WORK ITEM: There is one span to output from the data below: the lines starting at the line with "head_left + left" and ending at the line with "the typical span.". Output it exactly, ends included, nothing more.

==============================

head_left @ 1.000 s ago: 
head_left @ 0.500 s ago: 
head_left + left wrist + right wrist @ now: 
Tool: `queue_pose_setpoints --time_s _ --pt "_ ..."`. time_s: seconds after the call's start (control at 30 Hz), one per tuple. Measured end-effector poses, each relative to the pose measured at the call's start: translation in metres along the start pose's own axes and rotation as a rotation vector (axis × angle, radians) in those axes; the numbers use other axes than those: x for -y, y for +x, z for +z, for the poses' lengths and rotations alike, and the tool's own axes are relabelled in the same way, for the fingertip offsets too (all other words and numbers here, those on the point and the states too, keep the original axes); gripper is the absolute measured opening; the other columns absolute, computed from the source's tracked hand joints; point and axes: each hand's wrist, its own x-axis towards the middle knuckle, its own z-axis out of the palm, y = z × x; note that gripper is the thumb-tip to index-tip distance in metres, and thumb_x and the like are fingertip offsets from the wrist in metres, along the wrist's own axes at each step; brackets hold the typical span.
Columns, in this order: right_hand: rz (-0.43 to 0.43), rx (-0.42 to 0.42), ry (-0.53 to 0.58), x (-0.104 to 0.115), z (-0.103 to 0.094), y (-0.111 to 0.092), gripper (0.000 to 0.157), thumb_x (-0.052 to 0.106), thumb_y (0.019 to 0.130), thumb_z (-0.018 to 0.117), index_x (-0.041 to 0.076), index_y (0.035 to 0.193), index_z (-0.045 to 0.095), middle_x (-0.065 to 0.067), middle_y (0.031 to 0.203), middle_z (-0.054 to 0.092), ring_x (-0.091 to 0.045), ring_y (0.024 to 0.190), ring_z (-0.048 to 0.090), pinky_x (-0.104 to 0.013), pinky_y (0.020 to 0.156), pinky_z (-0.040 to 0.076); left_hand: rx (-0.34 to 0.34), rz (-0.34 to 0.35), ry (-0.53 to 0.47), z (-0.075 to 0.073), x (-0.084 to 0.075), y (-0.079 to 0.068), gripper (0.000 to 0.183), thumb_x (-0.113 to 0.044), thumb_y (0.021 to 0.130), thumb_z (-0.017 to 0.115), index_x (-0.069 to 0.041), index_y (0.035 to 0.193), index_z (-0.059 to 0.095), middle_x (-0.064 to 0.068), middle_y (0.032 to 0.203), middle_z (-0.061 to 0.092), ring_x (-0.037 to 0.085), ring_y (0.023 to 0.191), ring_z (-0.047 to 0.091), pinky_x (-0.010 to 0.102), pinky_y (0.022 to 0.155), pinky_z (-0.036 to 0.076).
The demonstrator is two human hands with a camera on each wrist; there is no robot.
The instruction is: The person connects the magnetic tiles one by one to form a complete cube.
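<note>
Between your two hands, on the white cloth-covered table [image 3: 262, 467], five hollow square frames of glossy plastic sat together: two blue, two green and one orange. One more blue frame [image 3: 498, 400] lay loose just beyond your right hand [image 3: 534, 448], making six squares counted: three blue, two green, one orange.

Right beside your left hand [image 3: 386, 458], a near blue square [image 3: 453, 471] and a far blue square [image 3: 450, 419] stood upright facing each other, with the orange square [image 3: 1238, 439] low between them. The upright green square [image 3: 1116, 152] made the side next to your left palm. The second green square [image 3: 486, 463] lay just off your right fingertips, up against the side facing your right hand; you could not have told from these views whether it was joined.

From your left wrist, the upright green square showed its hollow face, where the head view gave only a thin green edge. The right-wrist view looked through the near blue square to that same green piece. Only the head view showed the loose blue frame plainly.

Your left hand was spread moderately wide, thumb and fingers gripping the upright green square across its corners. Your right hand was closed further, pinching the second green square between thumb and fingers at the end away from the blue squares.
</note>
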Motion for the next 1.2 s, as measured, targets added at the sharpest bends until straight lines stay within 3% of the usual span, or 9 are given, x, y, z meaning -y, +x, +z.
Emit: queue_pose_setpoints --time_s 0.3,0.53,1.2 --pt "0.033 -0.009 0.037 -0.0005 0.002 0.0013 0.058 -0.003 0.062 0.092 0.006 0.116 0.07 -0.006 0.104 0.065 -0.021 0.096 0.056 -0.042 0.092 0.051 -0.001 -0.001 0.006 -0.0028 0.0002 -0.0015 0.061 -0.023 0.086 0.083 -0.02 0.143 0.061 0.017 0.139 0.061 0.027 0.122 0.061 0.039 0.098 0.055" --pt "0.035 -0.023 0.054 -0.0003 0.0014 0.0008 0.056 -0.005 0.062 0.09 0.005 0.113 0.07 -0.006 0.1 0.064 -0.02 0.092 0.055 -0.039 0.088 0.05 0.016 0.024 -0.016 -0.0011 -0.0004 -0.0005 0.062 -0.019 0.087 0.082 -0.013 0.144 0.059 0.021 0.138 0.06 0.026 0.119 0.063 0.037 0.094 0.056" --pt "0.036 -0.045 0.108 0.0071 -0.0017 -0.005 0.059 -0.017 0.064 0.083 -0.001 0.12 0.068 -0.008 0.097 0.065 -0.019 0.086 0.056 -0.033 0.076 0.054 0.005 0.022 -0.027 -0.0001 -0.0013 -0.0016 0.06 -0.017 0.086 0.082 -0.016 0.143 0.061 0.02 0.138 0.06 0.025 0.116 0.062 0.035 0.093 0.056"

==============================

EXERCISE RESULT:
head_left + left wrist + right wrist @ now: 
Tool: `queue_pose_setpoints --time_s _ --pt "_ ..."`. time_s: seconds after the call's start (control at 30 Hz), one per tuple. Measured end-effector poses, each relative to the pose measured at the call's start: translation in metres along the start pose's own axes and rotation as a rotation vector (axis × angle, radians) in those axes; the numbers use other axes than those: x for -y, y for +x, z for +z, for the poses' lengths and rotations alike, and the tool's own axes are relabelled in the same way, for the fingertip offsets too (all other words and numbers here, those on the point and the states too, keep the original axes); gripper is the absolute measured opening; the other columns absolute, computed from the source's tracked hand joints; point and axes: each hand's wrist, its own x-axis towards the middle knuckle, its own z-axis out of the palm, y = z × x; note that gripper is the thumb-tip to index-tip distance in metres, and thumb_x and the like are fingertip offsets from the wrist in metres, along the wrist's own axes at each step; brackets hold the typical span.

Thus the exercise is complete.